→ EXERCISE:
Everything from the line containing "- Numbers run" to the last line of the listing below should be restated exactly, both ends included, with nothing added and the pictures omitted.
══════════
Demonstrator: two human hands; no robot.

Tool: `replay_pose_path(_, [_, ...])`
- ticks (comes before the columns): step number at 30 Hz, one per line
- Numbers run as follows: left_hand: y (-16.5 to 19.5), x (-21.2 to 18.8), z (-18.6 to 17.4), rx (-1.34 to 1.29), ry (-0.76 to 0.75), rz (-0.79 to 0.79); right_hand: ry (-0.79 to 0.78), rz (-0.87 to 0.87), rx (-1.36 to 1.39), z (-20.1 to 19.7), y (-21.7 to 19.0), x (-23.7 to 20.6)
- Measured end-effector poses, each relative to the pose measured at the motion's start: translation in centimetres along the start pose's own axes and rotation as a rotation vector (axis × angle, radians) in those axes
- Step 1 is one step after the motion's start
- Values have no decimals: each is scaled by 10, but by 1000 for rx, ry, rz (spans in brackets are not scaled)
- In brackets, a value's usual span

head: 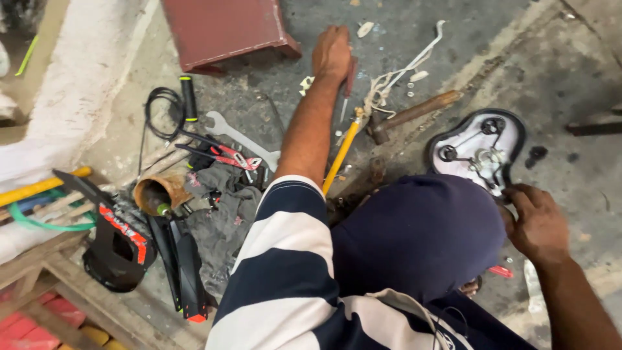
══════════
→ WRITTEN SOLUTION:
- Numbers run as follows: left_hand: y (-16.5 to 19.5), x (-21.2 to 18.8), z (-18.6 to 17.4), rx (-1.34 to 1.29), ry (-0.76 to 0.75), rz (-0.79 to 0.79); right_hand: ry (-0.79 to 0.78), rz (-0.87 to 0.87), rx (-1.36 to 1.39), z (-20.1 to 19.7), y (-21.7 to 19.0), x (-23.7 to 20.6)
- Measured end-effector poses, each relative to the pose measured at the motion's start: translation in centimetres along the start pose's own axes and rotation as a rotation vector (axis × angle, radians) in those axes
- Step 1 is one step after the motion's start
- Values have no decimals: each is scaled by 10, but by 1000 for rx, ry, rz (spans in brackets are not scaled)
- In brackets, a value's usual span

head: 

No further answer is expected.